§ Problem to work on: This task calls for the complete listing below, reproduced exactly.

═════ Collected material

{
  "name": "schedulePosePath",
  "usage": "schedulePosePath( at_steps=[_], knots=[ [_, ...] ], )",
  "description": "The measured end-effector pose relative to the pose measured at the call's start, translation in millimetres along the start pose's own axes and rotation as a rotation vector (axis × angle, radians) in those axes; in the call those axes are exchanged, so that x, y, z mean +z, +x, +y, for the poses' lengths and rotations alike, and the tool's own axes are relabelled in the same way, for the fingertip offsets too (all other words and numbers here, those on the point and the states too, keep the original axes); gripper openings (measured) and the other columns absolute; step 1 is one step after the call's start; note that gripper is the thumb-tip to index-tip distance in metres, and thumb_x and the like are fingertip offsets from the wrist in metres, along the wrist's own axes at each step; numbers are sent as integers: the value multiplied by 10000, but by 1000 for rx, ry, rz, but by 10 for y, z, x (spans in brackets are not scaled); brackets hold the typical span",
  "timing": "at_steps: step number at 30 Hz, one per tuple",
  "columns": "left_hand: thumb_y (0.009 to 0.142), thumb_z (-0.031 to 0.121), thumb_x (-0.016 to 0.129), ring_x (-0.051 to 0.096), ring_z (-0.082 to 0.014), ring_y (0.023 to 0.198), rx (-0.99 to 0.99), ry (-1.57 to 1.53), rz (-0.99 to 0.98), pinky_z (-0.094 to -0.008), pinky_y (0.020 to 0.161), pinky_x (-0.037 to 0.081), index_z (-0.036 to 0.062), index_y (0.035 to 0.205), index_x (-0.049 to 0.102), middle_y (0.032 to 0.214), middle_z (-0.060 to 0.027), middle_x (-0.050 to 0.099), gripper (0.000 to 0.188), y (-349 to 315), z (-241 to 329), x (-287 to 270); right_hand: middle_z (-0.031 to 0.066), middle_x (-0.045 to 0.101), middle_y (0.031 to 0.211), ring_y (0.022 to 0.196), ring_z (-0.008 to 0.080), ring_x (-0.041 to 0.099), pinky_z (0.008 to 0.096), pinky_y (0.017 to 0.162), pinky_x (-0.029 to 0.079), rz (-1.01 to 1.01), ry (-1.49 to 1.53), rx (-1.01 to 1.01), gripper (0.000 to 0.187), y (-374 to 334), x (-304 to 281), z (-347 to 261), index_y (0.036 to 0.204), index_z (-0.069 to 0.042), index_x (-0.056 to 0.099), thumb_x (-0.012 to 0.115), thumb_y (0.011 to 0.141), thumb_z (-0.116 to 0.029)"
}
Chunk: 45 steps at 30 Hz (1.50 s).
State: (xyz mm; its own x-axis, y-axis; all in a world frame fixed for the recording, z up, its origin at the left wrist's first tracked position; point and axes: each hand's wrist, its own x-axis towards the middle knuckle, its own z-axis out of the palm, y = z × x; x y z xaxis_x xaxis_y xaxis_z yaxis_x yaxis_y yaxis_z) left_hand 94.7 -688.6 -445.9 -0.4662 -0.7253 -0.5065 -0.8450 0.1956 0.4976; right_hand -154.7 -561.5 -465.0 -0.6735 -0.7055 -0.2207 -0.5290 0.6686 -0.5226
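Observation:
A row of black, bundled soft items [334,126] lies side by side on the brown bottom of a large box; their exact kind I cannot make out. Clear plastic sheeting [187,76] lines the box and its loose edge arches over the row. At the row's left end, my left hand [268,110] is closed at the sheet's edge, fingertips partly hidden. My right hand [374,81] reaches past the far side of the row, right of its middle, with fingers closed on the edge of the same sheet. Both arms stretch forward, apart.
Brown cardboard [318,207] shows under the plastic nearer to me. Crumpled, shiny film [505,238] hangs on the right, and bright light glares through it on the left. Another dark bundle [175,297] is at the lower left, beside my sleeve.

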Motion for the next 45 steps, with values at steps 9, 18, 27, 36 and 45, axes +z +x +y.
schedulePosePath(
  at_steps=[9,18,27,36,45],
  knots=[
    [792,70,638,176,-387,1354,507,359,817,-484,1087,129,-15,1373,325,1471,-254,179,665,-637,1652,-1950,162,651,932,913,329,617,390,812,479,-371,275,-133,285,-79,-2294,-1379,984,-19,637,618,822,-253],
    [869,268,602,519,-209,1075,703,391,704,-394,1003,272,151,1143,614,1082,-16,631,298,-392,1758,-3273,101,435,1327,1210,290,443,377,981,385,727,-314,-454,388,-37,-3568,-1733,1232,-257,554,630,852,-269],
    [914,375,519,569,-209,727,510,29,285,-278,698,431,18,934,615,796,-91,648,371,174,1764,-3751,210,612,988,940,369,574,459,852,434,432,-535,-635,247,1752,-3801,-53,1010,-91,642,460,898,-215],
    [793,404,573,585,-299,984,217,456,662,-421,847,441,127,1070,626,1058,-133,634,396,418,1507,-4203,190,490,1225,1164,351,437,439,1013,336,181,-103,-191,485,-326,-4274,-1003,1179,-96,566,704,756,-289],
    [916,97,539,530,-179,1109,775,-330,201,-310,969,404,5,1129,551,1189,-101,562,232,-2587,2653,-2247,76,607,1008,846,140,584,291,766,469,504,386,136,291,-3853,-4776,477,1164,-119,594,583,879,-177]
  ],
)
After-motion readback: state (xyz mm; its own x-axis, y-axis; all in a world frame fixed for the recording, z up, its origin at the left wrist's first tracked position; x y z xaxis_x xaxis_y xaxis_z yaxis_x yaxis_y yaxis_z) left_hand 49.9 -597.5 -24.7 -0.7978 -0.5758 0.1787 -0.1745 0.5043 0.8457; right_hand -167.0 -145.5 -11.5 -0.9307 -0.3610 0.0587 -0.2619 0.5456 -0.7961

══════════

§ Written solution:
{
  "name": "schedulePosePath",
  "usage": "schedulePosePath( at_steps=[_], knots=[ [_, ...] ], )",
  "description": "The measured end-effector pose relative to the pose measured at the call's start, translation in millimetres along the start pose's own axes and rotation as a rotation vector (axis × angle, radians) in those axes; in the call those axes are exchanged, so that x, y, z mean +z, +x, +y, for the poses' lengths and rotations alike, and the tool's own axes are relabelled in the same way, for the fingertip offsets too (all other words and numbers here, those on the point and the states too, keep the original axes); gripper openings (measured) and the other columns absolute; step 1 is one step after the call's start; note that gripper is the thumb-tip to index-tip distance in metres, and thumb_x and the like are fingertip offsets from the wrist in metres, along the wrist's own axes at each step; numbers are sent as integers: the value multiplied by 10000, but by 1000 for rx, ry, rz, but by 10 for y, z, x (spans in brackets are not scaled); brackets hold the typical span",
  "timing": "at_steps: step number at 30 Hz, one per tuple",
  "columns": "left_hand: thumb_y (0.009 to 0.142), thumb_z (-0.031 to 0.121), thumb_x (-0.016 to 0.129), ring_x (-0.051 to 0.096), ring_z (-0.082 to 0.014), ring_y (0.023 to 0.198), rx (-0.99 to 0.99), ry (-1.57 to 1.53), rz (-0.99 to 0.98), pinky_z (-0.094 to -0.008), pinky_y (0.020 to 0.161), pinky_x (-0.037 to 0.081), index_z (-0.036 to 0.062), index_y (0.035 to 0.205), index_x (-0.049 to 0.102), middle_y (0.032 to 0.214), middle_z (-0.060 to 0.027), middle_x (-0.050 to 0.099), gripper (0.000 to 0.188), y (-349 to 315), z (-241 to 329), x (-287 to 270); right_hand: middle_z (-0.031 to 0.066), middle_x (-0.045 to 0.101), middle_y (0.031 to 0.211), ring_y (0.022 to 0.196), ring_z (-0.008 to 0.080), ring_x (-0.041 to 0.099), pinky_z (0.008 to 0.096), pinky_y (0.017 to 0.162), pinky_x (-0.029 to 0.079), rz (-1.01 to 1.01), ry (-1.49 to 1.53), rx (-1.01 to 1.01), gripper (0.000 to 0.187), y (-374 to 334), x (-304 to 281), z (-347 to 261), index_y (0.036 to 0.204), index_z (-0.069 to 0.042), index_x (-0.056 to 0.099), thumb_x (-0.012 to 0.115), thumb_y (0.011 to 0.141), thumb_z (-0.116 to 0.029)"
}
Chunk: 45 steps at 30 Hz (1.50 s).
State: (xyz mm; its own x-axis, y-axis; all in a world frame fixed for the recording, z up, its origin at the left wrist's first tracked position; point and axes: each hand's wrist, its own x-axis towards the middle knuckle, its own z-axis out of the palm, y = z × x; x y z xaxis_x xaxis_y xaxis_z yaxis_x yaxis_y yaxis_z) left_hand 94.7 -688.6 -445.9 -0.4662 -0.7253 -0.5065 -0.8450 0.1956 0.4976; right_hand -154.7 -561.5 -465.0 -0.6735 -0.7055 -0.2207 -0.5290 0.6686 -0.5226
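Observation:
A row of black, bundled soft items [334,126] lies side by side on the brown bottom of a large box; their exact kind I cannot make out. Clear plastic sheeting [187,76] lines the box and its loose edge arches over the row. At the row's left end, my left hand [268,110] is closed at the sheet's edge, fingertips partly hidden. My right hand [374,81] reaches past the far side of the row, right of its middle, with fingers closed on the edge of the same sheet. Both arms stretch forward, apart.
Brown cardboard [318,207] shows under the plastic nearer to me. Crumpled, shiny film [505,238] hangs on the right, and bright light glares through it on the left. Another dark bundle [175,297] is at the lower left, beside my sleeve.
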
Motion for the next 45 steps, with values at steps 9, 18, 27, 36 and 45, axes +z +x +y.
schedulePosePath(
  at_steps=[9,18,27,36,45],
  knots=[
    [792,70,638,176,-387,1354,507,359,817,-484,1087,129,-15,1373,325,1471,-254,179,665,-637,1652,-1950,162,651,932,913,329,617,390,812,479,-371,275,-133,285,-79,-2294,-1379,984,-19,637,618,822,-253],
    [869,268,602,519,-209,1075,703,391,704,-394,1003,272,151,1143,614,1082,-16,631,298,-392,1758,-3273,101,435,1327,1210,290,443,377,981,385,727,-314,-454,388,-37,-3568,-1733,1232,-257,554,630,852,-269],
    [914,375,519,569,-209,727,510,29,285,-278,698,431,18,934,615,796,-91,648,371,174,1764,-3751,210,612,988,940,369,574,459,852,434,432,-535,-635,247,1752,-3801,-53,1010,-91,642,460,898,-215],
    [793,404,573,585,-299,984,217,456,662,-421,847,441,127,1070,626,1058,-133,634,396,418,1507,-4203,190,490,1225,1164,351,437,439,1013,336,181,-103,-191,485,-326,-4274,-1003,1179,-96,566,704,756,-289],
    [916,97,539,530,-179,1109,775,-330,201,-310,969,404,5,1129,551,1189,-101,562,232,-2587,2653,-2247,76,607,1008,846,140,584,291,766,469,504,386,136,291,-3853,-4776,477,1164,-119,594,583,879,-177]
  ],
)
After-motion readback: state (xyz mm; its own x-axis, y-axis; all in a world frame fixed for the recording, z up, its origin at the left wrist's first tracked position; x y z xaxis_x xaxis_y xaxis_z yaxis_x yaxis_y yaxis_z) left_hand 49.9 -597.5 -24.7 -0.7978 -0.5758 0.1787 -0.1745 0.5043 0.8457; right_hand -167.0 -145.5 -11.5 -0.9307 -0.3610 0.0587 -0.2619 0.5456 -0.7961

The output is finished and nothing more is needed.